This presentation was given by Peter Sefton & Michael Lynch at the eResearch Australasia 2019 Conference in Brisbane, on the 24th of October 2019.
Welcome - we’re going to share this presentation. Peter/Petie will talk through the two major standards we’re building on, and Mike will talk about the software stack we ended up with.
This project is about building highly scalable research data repositories quickly, cheaply and above all sustainably by using Standards for organizing and describing data.
We had a grant to continue our OCFL work from the Australian Research Data Commons. (I’ve used the new Research Organisation Registry (ROR) ID for ARDC, just because it’s new and you should all check out the ROR).
This Oxford Common File Layout (OCFL) specification describes an application-independent approach to the storage of digital information in a structured, transparent, and predictable manner. It is designed to promote long-term object management best practices within digital repositories. Specifically, the benefits of the OCFL include:
Completeness, so that a repository can be rebuilt from the files it stores
Parsability, both by humans and machines, to ensure content can be understood in the absence of original software
Robustness against errors, corruption, and migration between storage technologies
Versioning, so repositories can make changes to objects allowing their history to persist
Storage diversity, to ensure content can be stored on diverse storage infrastructures including conventional filesystems and cloud object stores
Here’s a screenshot of what an OCFL object looks like - it’s a series of versioned directories, each with a detailed inventory.
One of the standards we are using is RO-Crate - for describing research data sets. I presented this at eResearch as well [TODO - link]
This is an example of an RO-Crate showing that each Crate has a human-readable HTML view as well as a machine readable view.
The two views (human and machine) of the data are equivalent - in fact the HTML version is generated from the JSON-LD version using a tool called CalcyteJS.
This is a screenshot of work very much in progress - it’s a shows an example of the repository system working at the smallest scale, showing a single collection, “Farms to Freeways”; a social history project from Western Sydney, which we have exported into RO-Crate format as a demonstration. Each of the participants has been indexed for discovery. In a more deployment for a institutional repository, datasets would be indexed at the top level only. The point is to show that this software will be highly configurable.
OCFL needs some explaining. I’ve had a couple of conversations with developers where it takes them a little while to get what it’s for.
But they DO get it the standard is well designed.
Solr is an efficient search engine.
nginx is an industry-standard scalable web server, used by companies like DropBox and Netflix
Both are standard, open-source, easy to deploy and keep patched: unlike dedicated data repositories, which tend be fussy and make your server team swear.
Todo: we want to use the Memento standard so that clients can request versioned rsources.

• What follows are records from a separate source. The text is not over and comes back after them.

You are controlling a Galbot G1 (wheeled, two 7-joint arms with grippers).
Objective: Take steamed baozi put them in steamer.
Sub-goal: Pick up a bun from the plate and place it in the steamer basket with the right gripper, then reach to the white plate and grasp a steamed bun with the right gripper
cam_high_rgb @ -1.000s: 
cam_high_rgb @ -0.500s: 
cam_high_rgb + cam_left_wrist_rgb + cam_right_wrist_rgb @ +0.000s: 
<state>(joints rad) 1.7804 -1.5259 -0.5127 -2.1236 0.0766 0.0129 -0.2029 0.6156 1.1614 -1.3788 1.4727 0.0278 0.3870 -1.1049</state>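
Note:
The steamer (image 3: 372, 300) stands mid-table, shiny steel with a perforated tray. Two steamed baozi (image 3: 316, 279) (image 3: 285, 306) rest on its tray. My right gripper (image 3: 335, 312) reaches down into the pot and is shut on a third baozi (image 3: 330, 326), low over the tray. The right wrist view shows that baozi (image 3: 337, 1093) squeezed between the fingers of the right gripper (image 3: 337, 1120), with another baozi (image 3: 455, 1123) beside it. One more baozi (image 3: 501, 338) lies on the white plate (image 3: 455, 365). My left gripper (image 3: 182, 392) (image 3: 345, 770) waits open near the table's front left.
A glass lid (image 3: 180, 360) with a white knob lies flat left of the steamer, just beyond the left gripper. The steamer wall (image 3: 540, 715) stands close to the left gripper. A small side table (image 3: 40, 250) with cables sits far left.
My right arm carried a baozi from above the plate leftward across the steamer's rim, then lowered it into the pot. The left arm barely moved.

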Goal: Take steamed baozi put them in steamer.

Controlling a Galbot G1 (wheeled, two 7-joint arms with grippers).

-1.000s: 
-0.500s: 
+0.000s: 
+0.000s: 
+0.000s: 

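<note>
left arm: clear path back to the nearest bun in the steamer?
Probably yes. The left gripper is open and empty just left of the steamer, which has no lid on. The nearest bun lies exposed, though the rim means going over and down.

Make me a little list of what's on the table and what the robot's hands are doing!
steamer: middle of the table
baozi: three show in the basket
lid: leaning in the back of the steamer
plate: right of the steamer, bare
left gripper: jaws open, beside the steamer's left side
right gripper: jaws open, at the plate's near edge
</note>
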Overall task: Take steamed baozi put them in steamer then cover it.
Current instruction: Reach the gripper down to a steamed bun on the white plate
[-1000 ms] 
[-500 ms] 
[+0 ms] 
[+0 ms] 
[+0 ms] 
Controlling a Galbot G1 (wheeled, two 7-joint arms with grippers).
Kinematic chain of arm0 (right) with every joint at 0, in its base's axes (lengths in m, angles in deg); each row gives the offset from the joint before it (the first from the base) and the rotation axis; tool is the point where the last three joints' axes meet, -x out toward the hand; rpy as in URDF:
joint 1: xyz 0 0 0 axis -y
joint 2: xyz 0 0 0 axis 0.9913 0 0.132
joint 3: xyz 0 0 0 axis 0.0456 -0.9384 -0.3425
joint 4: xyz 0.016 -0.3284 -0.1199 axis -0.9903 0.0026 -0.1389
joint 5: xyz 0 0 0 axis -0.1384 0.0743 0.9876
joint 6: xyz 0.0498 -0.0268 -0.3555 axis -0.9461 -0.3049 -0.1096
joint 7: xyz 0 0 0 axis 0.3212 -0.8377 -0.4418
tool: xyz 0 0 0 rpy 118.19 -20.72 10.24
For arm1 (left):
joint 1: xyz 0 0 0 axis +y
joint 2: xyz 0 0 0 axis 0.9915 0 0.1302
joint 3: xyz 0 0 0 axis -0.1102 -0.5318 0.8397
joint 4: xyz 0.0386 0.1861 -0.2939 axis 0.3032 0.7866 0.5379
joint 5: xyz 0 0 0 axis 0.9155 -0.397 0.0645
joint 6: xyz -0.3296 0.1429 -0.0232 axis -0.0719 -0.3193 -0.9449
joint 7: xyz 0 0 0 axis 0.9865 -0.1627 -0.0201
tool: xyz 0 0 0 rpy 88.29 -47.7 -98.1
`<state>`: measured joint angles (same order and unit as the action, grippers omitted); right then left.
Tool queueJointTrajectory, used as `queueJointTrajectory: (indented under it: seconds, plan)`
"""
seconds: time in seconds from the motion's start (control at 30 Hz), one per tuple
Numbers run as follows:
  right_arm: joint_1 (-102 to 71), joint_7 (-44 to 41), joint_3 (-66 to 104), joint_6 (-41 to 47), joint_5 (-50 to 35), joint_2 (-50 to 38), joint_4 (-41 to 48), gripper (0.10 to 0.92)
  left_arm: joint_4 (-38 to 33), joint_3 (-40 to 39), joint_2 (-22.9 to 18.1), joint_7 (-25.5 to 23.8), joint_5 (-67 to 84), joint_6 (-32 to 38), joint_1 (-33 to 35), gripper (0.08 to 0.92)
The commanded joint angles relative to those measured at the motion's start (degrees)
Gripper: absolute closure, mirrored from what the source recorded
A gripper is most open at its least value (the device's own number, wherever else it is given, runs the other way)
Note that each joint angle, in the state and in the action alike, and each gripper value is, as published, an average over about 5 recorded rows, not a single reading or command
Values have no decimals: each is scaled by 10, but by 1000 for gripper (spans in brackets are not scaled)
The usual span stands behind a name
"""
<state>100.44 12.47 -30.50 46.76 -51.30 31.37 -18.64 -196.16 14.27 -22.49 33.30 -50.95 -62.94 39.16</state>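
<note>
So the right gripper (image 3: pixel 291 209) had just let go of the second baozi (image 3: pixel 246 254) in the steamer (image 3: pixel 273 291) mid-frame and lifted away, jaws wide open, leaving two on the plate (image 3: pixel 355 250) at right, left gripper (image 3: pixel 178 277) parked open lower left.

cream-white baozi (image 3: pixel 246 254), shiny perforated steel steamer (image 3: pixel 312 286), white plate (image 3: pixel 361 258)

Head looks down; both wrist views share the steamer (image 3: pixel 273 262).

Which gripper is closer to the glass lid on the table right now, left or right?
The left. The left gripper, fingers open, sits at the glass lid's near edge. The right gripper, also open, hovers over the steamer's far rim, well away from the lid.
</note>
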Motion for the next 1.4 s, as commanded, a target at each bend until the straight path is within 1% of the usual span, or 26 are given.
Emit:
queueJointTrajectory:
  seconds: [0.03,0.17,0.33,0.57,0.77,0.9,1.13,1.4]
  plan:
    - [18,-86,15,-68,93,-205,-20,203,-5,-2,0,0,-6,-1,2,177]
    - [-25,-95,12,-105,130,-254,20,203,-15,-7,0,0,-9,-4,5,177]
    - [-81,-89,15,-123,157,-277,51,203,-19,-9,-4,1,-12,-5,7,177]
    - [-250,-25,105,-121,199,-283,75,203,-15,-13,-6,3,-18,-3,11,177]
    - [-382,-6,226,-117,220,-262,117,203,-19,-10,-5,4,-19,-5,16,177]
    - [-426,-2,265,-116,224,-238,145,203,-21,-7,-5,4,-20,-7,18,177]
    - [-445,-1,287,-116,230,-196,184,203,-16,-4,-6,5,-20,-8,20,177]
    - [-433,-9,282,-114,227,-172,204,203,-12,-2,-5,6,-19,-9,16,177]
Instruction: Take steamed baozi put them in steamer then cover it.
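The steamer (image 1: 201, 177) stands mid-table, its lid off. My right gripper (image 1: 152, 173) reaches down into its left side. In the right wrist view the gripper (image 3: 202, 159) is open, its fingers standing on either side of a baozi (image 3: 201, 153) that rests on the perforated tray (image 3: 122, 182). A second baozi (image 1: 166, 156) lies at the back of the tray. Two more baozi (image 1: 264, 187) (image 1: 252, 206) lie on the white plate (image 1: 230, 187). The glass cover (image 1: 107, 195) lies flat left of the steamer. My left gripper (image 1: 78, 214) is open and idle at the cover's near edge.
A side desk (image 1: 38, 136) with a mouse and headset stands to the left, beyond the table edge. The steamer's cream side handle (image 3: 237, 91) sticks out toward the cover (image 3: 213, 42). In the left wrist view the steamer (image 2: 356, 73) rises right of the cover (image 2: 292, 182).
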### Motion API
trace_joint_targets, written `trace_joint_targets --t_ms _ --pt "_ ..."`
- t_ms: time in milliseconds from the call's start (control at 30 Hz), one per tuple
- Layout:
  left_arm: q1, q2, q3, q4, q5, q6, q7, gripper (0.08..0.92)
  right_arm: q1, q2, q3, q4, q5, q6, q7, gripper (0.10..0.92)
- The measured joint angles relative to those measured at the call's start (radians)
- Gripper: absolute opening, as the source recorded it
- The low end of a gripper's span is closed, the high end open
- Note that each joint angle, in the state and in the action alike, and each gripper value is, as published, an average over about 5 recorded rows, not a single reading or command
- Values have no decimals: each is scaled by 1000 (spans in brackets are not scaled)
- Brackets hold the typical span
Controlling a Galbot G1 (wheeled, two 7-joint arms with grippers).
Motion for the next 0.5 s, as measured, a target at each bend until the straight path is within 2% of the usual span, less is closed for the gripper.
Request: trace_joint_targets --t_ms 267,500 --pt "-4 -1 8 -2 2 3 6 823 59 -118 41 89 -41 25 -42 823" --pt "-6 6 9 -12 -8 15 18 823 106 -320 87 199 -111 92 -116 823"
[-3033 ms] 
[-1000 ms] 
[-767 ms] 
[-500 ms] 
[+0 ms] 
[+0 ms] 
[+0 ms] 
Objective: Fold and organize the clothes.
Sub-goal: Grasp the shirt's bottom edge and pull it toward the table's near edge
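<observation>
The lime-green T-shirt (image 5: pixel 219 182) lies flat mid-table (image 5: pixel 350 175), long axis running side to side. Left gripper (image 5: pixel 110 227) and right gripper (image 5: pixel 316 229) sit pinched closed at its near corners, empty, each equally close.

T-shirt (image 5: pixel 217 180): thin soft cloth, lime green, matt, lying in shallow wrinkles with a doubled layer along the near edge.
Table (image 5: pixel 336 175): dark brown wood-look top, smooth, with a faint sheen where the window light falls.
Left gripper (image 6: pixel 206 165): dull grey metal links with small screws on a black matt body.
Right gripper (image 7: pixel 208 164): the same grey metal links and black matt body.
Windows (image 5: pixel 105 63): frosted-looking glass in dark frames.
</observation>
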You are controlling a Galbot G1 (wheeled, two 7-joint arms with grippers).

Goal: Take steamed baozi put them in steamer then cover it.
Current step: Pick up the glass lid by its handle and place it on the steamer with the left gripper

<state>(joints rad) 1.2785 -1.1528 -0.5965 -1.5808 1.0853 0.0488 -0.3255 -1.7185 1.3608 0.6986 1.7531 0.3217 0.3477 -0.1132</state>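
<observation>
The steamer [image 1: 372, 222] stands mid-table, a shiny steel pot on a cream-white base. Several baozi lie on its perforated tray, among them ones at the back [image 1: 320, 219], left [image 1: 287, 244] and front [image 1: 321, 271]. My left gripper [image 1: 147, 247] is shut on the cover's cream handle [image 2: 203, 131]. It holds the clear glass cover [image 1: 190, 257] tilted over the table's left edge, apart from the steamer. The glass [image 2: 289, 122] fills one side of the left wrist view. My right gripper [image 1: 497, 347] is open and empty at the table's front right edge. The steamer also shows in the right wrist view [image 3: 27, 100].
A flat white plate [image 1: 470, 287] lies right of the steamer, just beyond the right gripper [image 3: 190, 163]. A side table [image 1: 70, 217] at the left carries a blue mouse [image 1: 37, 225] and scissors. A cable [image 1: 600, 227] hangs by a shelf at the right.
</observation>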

We are also looking at versioned DOIs pointing to versioned URLs and resources
ocfl-js - a Node library for building and updating OCFL repositories ro-crate-js - a Node library for working with RO-Crates ocfl-nginx - an extension to nginx allowing it to serve versioned OCFL content a Docker image for ocfl-nginx solr-catalog - a Node library for indexing an OCFL repository into a Solr index data-portal - a single-page application for searching a Solr index
The codebase is in a lot of places but that’s consistent with the approach - they are all just components which we can deploy as we need them
The nginx extension is very small and would be easy to reimplement against another server
This is the most prototypical / primitive part of what we’ve got so far.
Licences on RO-Crate are indexed in the solr index. nginx authenticates web users, looks up which licences they can access, and applies access control to both search results and payloads.
At the moment, we’ve got a test server which doesn’t authenticate but which only serves datasets with a public licence and denies access to everything else.
The screenshot on the left is a Solr query showing public and internal licences
The screenshot on the right is a basic web view of what nginx serves to an unauthenticated guest user - datasets with internal licenses aren’t shown
Good data standards make incremental development much easier.
We were able to get real results in one- and two-day workshops with teams from PARADISEC and the State Library of New South Wales, both with large, structured digital humanities collections behind APIs.
Both the OCLF and RO-Crate standards are new and changing, but agile development means that it’s OK and even productive to keep pace with this and feed back into community consultation.
In the last couple of months Marco La Rosa, an independent developer working for PARADISEC, has ported 10,000 data and collection items into RO-Crate format, AND built a portal which can display them. This means that ANY repository with a similar structure Items in Collections could easily re-use the code and the viewers for various file types.
The Mitchell Collection - digitised public domain books with detailed metadata in METS and specialised OCR standards. We spend a day at the State Library and were able to successfully extract books into directories of JPEGs and metadata, package these using RO-Crate and start building an OCFL repository.
This work is licensed under a Creative Commons Attribution 3.0 Australia License.